*PROBLEM STATEMENT*:
Scan the data below and report how many lines include the word "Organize". Nothing else is wanted.

*INPUT*:
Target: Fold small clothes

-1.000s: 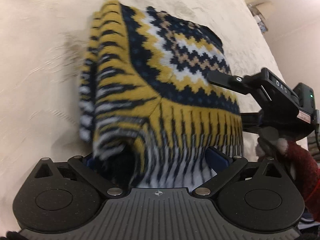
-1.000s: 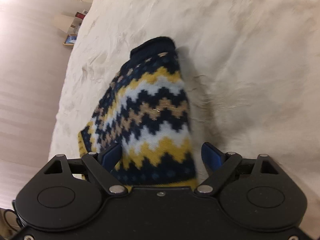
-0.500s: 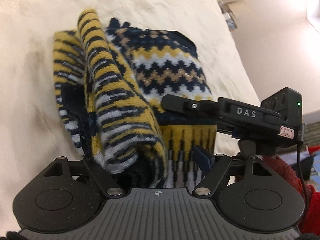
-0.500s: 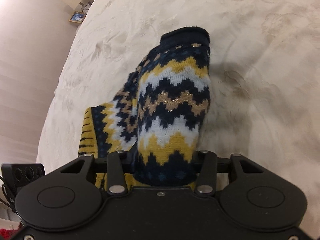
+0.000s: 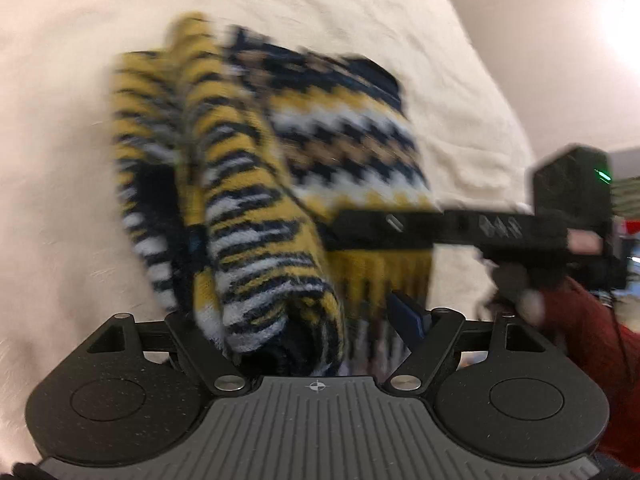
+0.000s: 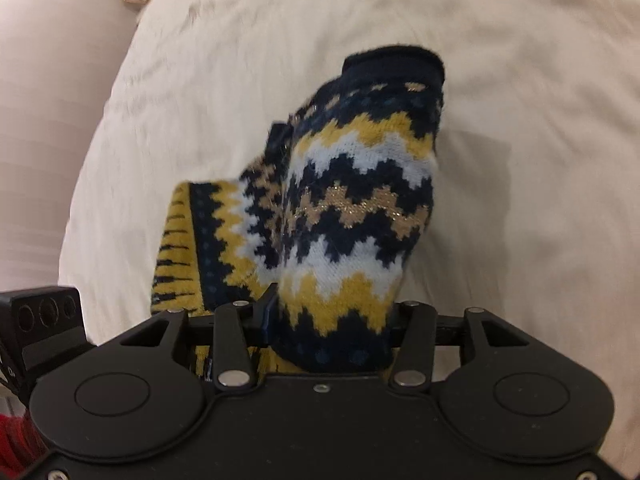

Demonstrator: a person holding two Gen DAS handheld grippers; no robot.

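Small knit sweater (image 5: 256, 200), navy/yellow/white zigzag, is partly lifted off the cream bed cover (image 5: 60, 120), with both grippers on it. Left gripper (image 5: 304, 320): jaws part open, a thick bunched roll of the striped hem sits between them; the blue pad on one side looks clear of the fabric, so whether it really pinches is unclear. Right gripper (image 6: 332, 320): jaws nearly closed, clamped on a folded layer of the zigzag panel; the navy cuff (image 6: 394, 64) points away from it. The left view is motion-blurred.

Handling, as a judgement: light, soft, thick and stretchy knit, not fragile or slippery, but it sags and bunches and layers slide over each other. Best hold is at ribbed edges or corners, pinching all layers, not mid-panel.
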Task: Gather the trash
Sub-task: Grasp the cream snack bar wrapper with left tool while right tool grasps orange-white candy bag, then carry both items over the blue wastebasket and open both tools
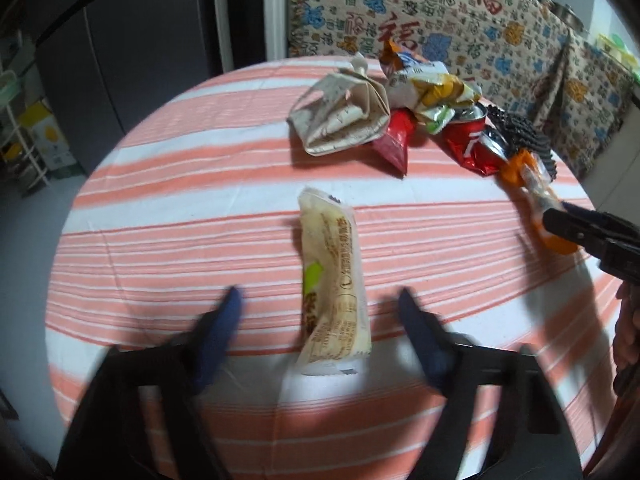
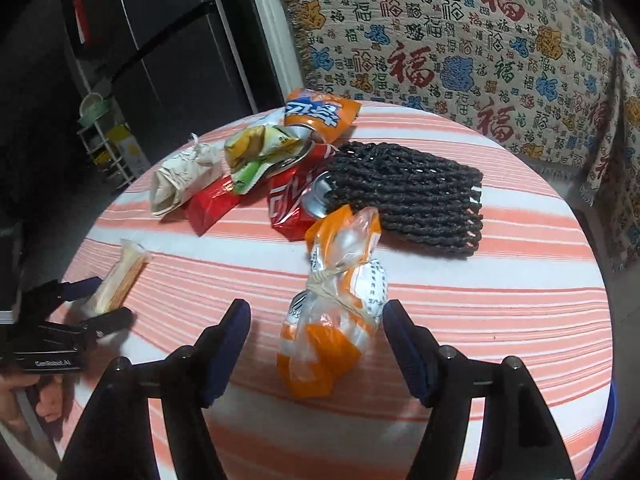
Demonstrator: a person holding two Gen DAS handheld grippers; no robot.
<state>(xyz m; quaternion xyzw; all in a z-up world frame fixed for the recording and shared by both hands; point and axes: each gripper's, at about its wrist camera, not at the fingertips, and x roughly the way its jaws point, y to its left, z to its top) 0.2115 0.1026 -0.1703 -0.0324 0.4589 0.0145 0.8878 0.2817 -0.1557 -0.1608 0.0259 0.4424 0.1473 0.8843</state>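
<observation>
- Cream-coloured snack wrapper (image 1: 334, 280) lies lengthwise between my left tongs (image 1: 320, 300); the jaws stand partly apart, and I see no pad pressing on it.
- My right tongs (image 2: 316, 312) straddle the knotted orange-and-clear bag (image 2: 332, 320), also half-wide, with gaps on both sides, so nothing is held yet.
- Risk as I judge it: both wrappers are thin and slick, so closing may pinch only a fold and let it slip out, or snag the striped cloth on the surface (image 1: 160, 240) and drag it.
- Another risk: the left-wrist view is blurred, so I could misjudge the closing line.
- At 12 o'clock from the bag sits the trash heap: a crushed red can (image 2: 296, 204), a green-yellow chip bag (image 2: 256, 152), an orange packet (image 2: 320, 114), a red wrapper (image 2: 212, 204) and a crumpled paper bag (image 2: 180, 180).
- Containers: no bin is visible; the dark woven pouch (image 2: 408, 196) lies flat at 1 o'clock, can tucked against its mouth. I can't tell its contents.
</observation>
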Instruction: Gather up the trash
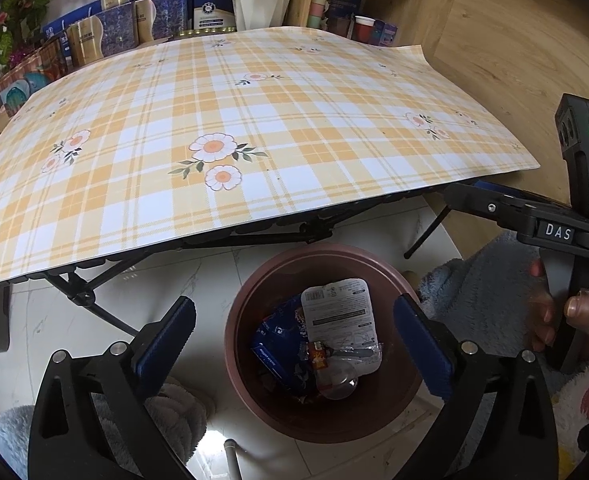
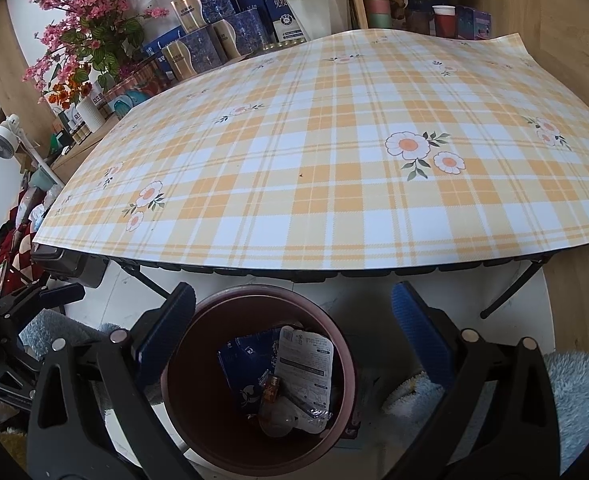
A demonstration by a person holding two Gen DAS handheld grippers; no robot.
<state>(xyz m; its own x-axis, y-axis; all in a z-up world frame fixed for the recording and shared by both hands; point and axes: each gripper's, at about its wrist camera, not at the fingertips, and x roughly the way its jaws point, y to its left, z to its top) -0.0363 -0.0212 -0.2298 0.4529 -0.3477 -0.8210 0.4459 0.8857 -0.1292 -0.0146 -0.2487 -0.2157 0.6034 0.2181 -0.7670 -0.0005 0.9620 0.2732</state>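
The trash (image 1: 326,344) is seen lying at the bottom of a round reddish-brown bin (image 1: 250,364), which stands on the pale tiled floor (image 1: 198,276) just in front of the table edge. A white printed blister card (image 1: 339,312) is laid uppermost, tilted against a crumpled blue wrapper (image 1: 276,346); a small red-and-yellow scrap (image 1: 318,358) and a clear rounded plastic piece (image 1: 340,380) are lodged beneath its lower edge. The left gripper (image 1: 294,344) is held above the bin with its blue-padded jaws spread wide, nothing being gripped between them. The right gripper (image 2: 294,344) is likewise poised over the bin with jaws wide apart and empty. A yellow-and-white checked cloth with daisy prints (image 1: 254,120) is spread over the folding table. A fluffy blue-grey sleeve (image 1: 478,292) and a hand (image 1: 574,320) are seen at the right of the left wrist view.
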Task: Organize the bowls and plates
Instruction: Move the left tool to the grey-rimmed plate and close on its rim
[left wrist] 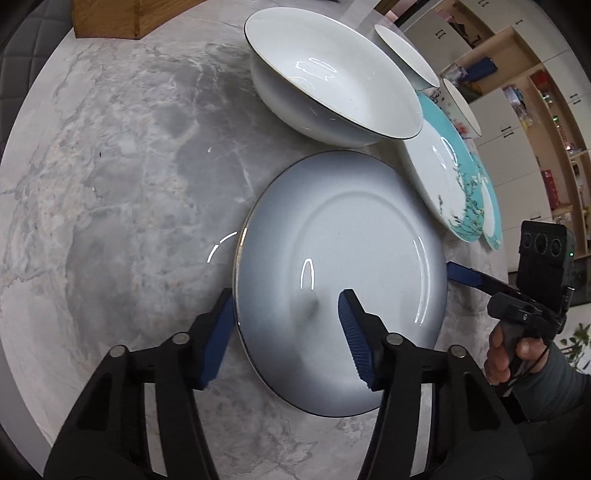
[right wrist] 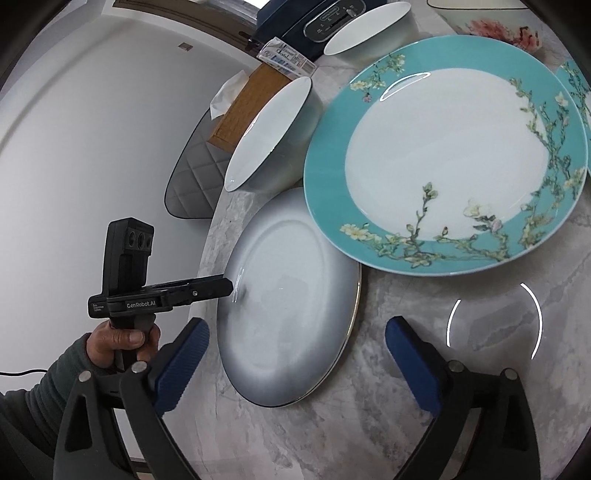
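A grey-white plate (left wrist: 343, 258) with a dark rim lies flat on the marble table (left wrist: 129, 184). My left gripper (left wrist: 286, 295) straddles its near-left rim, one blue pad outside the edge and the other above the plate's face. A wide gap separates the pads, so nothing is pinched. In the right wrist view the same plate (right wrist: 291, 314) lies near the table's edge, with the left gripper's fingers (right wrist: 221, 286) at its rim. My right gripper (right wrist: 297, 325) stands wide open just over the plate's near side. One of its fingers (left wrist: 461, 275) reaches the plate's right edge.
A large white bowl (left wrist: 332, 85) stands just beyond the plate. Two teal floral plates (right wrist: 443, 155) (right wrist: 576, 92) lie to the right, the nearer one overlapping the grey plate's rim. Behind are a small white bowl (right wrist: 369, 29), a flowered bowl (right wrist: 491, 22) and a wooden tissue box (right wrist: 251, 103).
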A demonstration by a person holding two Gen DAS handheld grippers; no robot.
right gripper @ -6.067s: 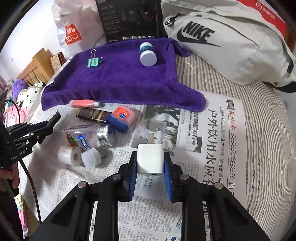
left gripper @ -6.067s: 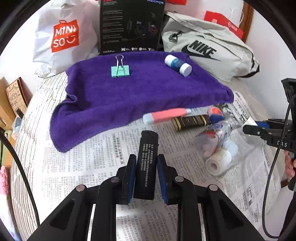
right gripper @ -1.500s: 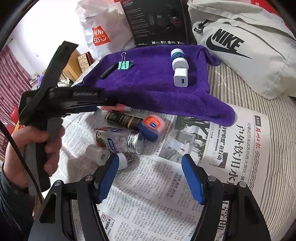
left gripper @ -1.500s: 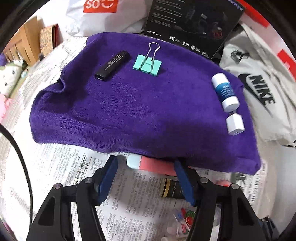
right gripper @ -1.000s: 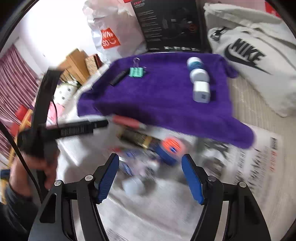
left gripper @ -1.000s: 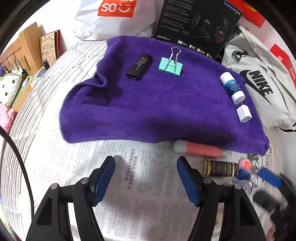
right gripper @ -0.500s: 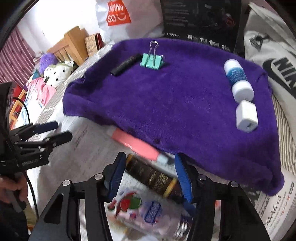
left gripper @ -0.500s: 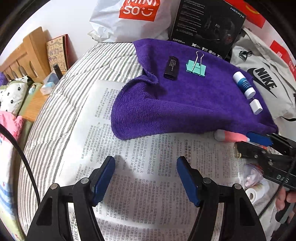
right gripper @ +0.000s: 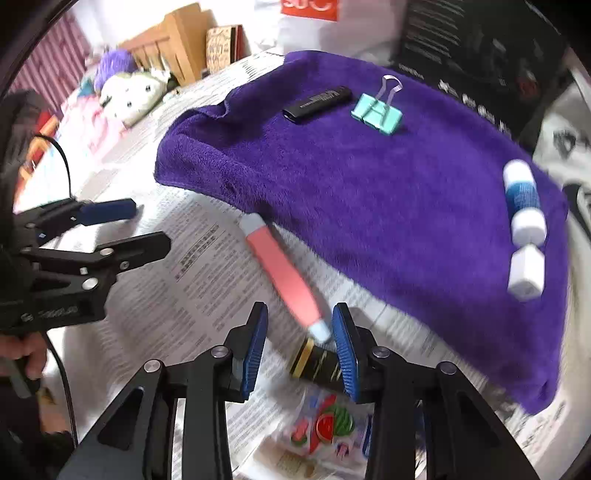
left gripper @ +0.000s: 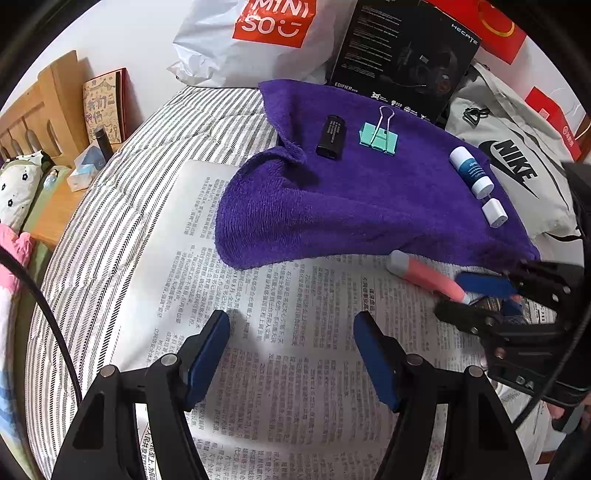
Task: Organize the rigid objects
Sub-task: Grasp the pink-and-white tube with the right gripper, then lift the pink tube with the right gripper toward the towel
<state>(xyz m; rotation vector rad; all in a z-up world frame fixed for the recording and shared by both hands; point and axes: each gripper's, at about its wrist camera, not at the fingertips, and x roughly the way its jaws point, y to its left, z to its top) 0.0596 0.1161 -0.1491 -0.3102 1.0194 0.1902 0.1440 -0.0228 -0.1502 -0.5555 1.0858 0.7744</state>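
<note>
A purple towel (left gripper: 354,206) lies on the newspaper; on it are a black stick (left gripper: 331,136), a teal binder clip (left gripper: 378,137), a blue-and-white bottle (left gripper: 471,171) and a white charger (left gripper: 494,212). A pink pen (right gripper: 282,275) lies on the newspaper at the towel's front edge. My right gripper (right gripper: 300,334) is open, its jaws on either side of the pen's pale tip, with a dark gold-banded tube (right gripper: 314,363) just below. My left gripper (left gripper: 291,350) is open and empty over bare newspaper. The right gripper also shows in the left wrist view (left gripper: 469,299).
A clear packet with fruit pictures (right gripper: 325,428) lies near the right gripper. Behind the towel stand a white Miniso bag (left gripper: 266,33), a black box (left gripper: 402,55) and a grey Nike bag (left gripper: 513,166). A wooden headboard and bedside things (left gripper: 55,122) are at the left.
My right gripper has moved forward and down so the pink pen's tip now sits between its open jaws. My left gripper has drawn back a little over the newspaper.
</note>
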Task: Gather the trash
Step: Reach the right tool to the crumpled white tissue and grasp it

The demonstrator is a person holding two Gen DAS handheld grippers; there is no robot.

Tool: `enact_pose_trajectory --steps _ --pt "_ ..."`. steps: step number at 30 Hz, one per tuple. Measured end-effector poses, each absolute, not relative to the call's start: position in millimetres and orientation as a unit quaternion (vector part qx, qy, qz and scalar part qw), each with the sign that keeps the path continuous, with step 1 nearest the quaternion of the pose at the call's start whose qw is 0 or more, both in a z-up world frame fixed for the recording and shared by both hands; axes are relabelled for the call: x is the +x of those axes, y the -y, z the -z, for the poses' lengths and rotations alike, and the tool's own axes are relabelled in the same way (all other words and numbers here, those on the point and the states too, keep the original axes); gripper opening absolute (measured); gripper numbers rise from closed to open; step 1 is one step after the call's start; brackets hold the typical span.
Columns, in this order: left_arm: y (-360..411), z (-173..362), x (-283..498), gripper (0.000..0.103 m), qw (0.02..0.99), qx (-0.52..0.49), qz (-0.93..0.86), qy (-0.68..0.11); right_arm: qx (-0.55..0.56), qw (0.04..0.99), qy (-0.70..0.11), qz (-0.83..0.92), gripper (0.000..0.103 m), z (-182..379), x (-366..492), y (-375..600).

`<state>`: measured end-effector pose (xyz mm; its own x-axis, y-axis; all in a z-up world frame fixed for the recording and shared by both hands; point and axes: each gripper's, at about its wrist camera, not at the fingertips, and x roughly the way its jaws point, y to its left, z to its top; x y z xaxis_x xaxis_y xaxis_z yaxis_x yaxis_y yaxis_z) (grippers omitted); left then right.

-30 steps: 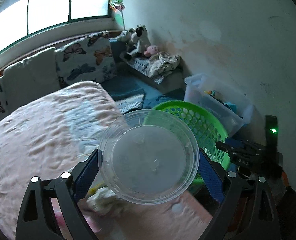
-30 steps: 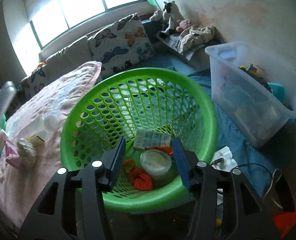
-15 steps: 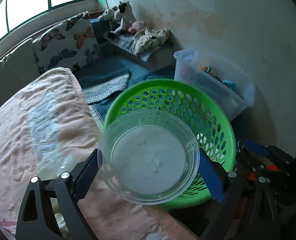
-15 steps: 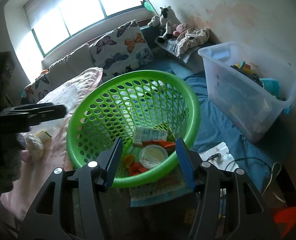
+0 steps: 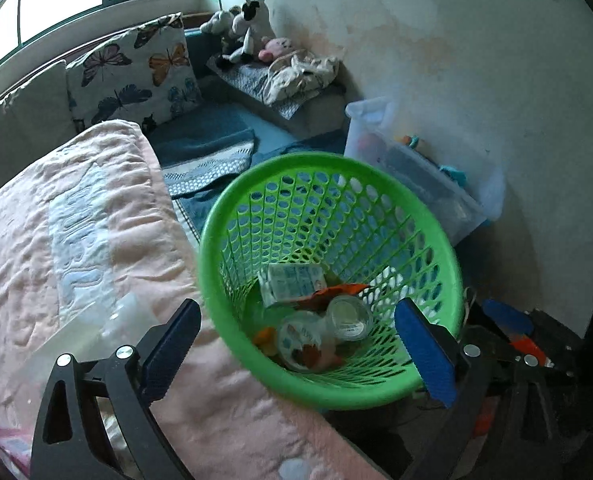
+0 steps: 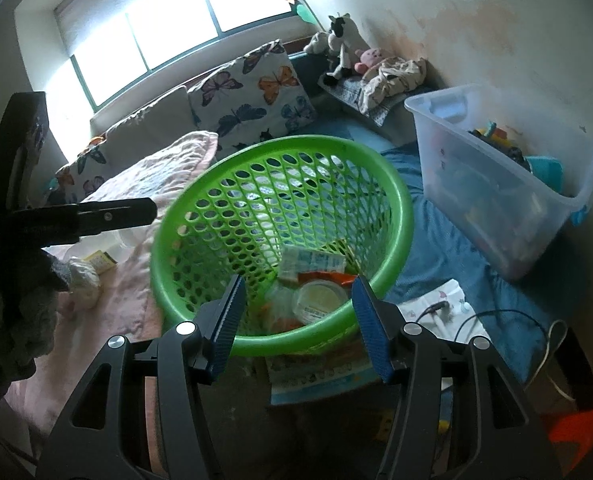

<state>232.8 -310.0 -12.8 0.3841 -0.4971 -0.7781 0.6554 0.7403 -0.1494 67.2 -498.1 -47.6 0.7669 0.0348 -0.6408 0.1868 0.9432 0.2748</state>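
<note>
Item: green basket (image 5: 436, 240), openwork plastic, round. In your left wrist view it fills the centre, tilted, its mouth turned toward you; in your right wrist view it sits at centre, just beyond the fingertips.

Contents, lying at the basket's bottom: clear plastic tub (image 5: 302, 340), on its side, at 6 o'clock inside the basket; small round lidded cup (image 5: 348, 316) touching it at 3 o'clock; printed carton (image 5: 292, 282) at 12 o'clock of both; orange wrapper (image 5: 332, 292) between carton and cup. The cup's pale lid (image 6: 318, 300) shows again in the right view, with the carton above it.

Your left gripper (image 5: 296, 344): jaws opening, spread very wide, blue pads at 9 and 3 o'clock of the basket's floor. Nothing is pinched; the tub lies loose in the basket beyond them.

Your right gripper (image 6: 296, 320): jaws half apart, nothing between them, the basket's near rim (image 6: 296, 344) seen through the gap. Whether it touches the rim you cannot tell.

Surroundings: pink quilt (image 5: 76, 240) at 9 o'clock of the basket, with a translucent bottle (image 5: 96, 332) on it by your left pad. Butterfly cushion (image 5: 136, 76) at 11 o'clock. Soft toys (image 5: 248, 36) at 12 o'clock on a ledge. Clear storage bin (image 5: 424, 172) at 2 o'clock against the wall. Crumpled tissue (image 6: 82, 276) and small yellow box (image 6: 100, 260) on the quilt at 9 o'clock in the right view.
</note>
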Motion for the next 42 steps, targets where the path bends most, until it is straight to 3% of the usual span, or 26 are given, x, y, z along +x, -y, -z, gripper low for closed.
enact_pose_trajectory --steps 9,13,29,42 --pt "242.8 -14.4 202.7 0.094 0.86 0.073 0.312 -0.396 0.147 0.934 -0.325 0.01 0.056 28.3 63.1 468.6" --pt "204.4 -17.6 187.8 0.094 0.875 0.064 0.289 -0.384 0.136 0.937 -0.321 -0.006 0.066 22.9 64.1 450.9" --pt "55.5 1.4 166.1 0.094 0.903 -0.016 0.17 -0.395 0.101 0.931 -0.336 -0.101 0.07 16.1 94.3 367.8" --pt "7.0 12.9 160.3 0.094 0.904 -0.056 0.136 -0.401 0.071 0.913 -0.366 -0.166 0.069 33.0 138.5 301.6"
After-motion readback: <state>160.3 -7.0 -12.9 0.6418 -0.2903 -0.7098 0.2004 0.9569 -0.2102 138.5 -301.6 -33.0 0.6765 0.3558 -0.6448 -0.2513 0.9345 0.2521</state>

*ANSWER FOR THIS EXERCISE*:
2